2) Even if schema import is optional, it is all or nothing. More likely, I
want to use type information in, say, one template, and not across the board
for all values.
So I (possibly) have tight coupling, and too clumsy granularity. Both are
problematic, and don't correspond to modularity for me.
> | In order
> | to use these new data typing "wizards" (as Jonathan call them, seemingly
> | deadpan), you have to build these data types into the schema or the instance,
>
> Building data types into the schema doesn't seem harmful. That's the
> point of a schema, is it not?
My point is that it ensures tight coupling.

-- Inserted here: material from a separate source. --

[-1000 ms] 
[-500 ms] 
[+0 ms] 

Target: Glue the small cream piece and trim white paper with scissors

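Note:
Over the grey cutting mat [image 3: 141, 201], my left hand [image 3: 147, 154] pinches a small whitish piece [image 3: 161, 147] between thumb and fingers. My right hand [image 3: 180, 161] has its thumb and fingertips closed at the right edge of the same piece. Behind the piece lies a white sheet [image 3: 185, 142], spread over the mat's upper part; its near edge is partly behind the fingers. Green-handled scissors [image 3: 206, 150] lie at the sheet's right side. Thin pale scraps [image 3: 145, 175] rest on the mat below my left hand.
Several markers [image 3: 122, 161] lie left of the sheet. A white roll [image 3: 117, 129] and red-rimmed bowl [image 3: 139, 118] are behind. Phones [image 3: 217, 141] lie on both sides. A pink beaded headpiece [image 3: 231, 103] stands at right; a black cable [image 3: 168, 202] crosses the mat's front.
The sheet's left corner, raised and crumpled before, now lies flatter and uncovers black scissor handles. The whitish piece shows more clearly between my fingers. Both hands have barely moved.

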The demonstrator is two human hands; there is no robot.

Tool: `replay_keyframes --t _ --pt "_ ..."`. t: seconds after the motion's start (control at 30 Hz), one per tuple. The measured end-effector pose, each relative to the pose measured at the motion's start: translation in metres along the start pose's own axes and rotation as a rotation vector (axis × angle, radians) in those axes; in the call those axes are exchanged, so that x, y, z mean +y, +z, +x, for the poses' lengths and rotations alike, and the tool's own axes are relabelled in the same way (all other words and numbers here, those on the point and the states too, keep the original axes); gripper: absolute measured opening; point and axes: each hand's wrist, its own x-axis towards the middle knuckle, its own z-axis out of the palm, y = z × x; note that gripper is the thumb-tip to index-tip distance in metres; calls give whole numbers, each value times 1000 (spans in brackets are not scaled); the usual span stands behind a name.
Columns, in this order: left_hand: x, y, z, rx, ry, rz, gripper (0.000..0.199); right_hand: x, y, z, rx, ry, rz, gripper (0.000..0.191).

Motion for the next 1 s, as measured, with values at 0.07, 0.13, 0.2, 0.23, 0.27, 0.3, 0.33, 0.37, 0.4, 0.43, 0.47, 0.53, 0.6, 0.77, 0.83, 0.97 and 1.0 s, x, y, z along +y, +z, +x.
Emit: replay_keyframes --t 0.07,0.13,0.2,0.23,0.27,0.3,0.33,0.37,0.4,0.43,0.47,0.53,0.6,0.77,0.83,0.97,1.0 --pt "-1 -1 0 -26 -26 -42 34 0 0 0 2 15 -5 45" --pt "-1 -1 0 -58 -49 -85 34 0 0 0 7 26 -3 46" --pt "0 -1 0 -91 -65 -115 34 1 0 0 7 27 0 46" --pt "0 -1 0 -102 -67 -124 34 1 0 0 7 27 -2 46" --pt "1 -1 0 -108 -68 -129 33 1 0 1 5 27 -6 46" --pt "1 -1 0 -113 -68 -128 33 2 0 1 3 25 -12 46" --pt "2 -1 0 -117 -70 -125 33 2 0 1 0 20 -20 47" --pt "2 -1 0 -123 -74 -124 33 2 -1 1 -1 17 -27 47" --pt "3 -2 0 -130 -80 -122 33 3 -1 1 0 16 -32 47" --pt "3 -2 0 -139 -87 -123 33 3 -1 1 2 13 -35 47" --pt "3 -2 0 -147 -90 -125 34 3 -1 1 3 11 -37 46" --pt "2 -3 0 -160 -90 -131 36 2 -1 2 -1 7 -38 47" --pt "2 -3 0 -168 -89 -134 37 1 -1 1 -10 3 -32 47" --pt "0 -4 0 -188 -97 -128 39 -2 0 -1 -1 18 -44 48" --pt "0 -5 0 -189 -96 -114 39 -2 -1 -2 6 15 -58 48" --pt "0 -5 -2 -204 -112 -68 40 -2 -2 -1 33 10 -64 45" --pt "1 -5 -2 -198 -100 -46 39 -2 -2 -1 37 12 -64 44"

> I'm not sure what you mean by building the data types into the
> instance. If you mean using xsi:type,
Yes. That's what I mean.
> then I agree completely that
> it's brittle. And wrong. And I'll quickly discard any tool that does
> it.
I'm curious: Why do you think it is more wrong than building it into the
schema? Not that I disagree...
> | which means they now affect all XPath, XSLT and XQuery operations on them.
> | This, I think is where the brittleness emerges.
>
> Sometimes I write stylesheets that are entirely data type agnostic,
> but not really very often. I don't see how building data typing into a
> particular stylesheet or query is harmful.
I didn't say building it into a particular stylesheet or query is harmful. I
said that if the data typing info in the PSVI is used at the basic XPath
processing info, that this is harmful, except in skilful hands.
> | * The lack of modularity in W3C efforts to incorporate data typing into XML
> | technologies
>
> Do you mean because they're tied more-or-less exclusively to WXS? Or
> do you mean something else?
Bound to PSVI, to be specific. And I also mean that there hasn't been enough
work in defining profiles that define generic processing (including
constraints processing) for those who don't want static typing.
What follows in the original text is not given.